I would like to see the South Area Committee become a little more proactive in being involved with development nearby Addenbrooke’s. It appeared that the Committee found out very late about changes to the roundabout which seems to reduce cycling access rather than improve it.

In addition I would seek better long term planning of investment into cycle infrastructure so that cycle routes into the site are improved.
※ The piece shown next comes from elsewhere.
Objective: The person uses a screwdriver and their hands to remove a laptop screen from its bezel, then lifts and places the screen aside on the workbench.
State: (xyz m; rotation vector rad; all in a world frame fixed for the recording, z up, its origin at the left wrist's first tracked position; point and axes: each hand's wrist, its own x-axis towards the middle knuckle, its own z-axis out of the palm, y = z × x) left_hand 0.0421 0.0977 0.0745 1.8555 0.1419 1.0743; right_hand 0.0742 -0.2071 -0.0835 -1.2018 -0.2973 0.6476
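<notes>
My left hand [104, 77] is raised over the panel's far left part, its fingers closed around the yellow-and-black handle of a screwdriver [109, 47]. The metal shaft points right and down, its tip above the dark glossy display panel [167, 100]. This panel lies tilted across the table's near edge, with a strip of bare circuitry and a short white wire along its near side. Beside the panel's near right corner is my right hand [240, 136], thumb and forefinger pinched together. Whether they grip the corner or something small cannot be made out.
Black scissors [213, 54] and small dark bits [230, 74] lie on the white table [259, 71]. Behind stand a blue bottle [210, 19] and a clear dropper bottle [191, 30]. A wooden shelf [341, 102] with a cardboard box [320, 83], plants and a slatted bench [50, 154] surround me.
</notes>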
Similarly for walking access, I would like to see greater attention paid to the state of the nearby pavements around Addenbrooke’s.

Zoe Imogen O'CONNELL
(Liberal Democrat)

Improved safety on the Guided Busway for cyclists and pedestrians where they come into conflict with buses is vital. This can by provided via improved lighting, signage and lines of visibility.

# Question 8

Do you support allowing two-way cycling throughout the Newtown area, in conjunction with other measures to sort out the traffic problems in the area?

Ceri Barbara GALLOWAY
(Green Party)

Yes to two way cycling for cycling only on Panton Street from Lensfield Road but not for cars. Residents are keen that cars are not using this street as a rat run as it causes increase in pollution, reduces their quality of life in terms of safety and ease of using the street for play and create problems with resident personal parking and parking for services providers e.g. gasman/carpenters/builders etc. Exploration of a 20 mile an hour home zone set up with priority for cycling, pedestrians and greening of the space and good local consultation with a win win approach and all stake holders involved. This needs to be blended with a solution for residents parking and management of the school run.

Nick GAY
(Labour Party)

Yes

Richard Graham JEFFS
(UK Independence Party)

I think that cyclists should be able to go the wrong way down some one-way streets, giving way to approaching cars, but only with clear signage.

Daniel Jacob JOHN
(Conservative Party)

I would in principle support two-way cycling throughout Newtown but practically I would need to evaluate the different possible solutions for an area which has quite narrow streets before deciding it was definitely the best solution. I would expect that a contraflow cycle lane would be appropriate but would need to understand the detail of the widths of the road, cycle lane and parking provision before providing full backing.

Zoe Imogen O'CONNELL
(Liberal Democrat)

On many roads I would support this, but not throughout the area because not all the roads in Newtown are wide enough to support this safely, visibility at junctions is often be poor and there is little scope to change this - we would hardly be encouraging cycling if we made it more dangerous. A full study including consultation with cyclists and local residents is needed, along with ways of making the more useful routes more obvious and desirable to cyclists.

Camcycle is a non-partisan body. All candidates are given an equal opportunity to submit their views. Information published by Camcycle (Cambridge Cycling Campaign), The Bike Depot, 140 Cowley Road, Cambridge, CB4 0DL.